OpenAI’s GeneBench-Pro tests AI judgment in biology research
TL;DR:
- OpenAI has released GeneBench-Pro, a benchmark of 129 problems testing whether AI agents can make the judgment calls that real computational biology demands.
- Its strongest model, GPT-5.6 Sol, passes 28.7% of tasks (31.5% in Pro mode) — a sharp rise from below 5% when the original GeneBench launched.

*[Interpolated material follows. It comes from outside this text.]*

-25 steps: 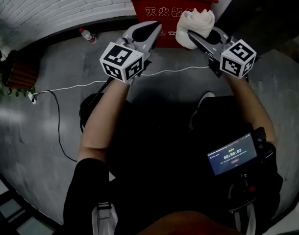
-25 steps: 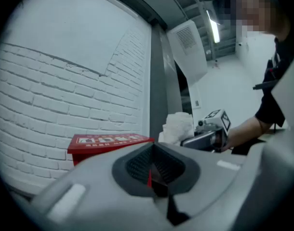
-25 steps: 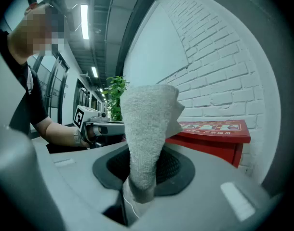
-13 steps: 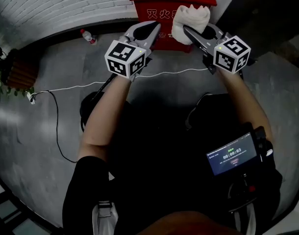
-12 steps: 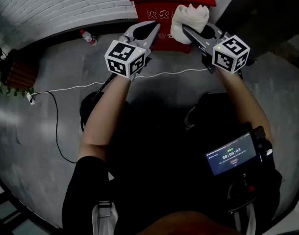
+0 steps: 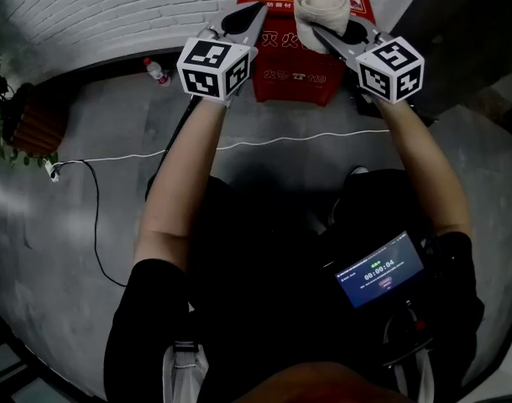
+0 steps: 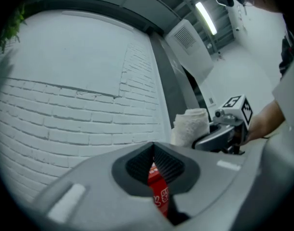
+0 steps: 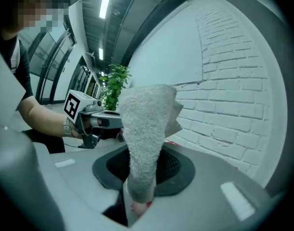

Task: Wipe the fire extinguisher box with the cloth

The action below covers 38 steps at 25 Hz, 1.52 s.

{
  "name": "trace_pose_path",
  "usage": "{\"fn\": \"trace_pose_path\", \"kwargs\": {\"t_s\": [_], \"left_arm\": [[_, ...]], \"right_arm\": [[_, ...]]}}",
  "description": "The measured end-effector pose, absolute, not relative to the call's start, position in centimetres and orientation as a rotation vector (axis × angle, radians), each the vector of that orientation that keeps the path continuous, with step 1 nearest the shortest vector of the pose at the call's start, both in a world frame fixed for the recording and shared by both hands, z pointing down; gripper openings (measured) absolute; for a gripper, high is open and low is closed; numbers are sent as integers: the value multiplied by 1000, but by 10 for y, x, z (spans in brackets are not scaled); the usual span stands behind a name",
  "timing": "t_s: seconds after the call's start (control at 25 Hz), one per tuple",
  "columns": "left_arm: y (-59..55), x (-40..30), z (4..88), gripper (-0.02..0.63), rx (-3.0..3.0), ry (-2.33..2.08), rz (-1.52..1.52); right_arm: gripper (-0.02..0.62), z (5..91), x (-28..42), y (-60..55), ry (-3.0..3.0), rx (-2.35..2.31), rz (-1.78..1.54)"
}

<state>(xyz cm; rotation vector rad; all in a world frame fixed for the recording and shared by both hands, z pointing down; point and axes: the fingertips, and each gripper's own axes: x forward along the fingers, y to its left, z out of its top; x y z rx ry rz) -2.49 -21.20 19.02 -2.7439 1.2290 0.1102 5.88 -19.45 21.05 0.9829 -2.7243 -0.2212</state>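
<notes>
White brick wall [image 6: 113,7] fills the top of my head view. Against it, on the grey floor [image 6: 71,225], stands the fire extinguisher box [image 6: 289,65]: red, with white characters on its front and white-printed panels on its lid. My left gripper [image 6: 254,15] has its jaws together on nothing, near the box's upper left corner. My right gripper [image 6: 336,32] is clamped on the cloth [image 6: 321,8], a white, nubbly roll over the lid; I can't tell whether it touches.

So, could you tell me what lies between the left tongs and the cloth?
In the head view, the red fire extinguisher box shows in the gap between the left tongs and the cloth held by the right tongs.
</notes>
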Motion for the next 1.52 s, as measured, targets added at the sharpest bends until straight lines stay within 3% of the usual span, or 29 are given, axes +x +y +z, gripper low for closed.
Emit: {"fn": "trace_pose_path", "kwargs": {"t_s": [0.44, 0.88, 1.24, 1.52], "left_arm": [[-307, -47, 185, 3, -2631, 1308, -27], [-386, -78, 214, 3, -2715, 1373, -9], [-425, -93, 221, 3, -2722, 1426, -56], [-438, -97, 237, 3, -2701, 1462, -208]], "right_arm": [[100, 191, 23, -311, -2722, 1006, -96], [100, 205, -9, -424, -2349, 929, -374], [100, 233, -60, -453, -2486, 848, -135], [89, 275, -59, -472, -2340, 830, -174]]}}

- Reviewers estimate a single problem would take a human expert 20–40 hours, against inference costs of a few dollars.
OpenAI has turned its attention to a harder question than whether AI can recall facts: whether it can exercise scientific judgment. GeneBench-Pro presents models with messy, realistic datasets and asks them to choose an analytical approach, revise assumptions and decide when a result is decision-ready — the “research taste” that separates expert biologists from novices.
Measuring judgment, not recall
The benchmark is built to resist gaming. Each of its 129 problems, spanning genomics, quantitative biology and translational medicine, is generated synthetically so the full causal structure is known, letting OpenAI grade answers deterministically and verify through ablation that plausible-but-wrong analyses fail. Eighty-two problems were reviewed by external domain experts to check they were realistic and solvable.
The results show fast progress and a long way still to run. GPT-5.6 Sol clears 28.7% of tasks at the highest reasoning level, up from under 5% for GPT-5 when the original GeneBench was built, and OpenAI suggests the benchmark could be saturated by year end. Scaling test-time compute made a large difference — at the lowest reasoning setting the model managed only single digits.
The economics are the striking part. Reviewers estimated each problem would take a human expert 20–40 hours, putting the labour cost in the thousands of dollars, against a few dollars of inference. OpenAI is candid that agents remain too unreliable to replace experts, but argues even partial automation could create real value.
The release lands alongside Anthropic’s Claude Science workbench for researchers, underlining how sharply the frontier labs are converging on life sciences. For the UK’s genomics and drug-discovery sector — a research strength the government has repeatedly backed — benchmarks that expose where models still fail are as useful as the capabilities themselves.
Looking forward
OpenAI is open-sourcing 10 representative problems and handing a 50-question subset to Artificial Analysis for independent testing. The value of a benchmark like this is diagnostic: it turns a vague sense that models “struggle with judgment” into something measurable — and, if history holds, something the next model generation will race to beat.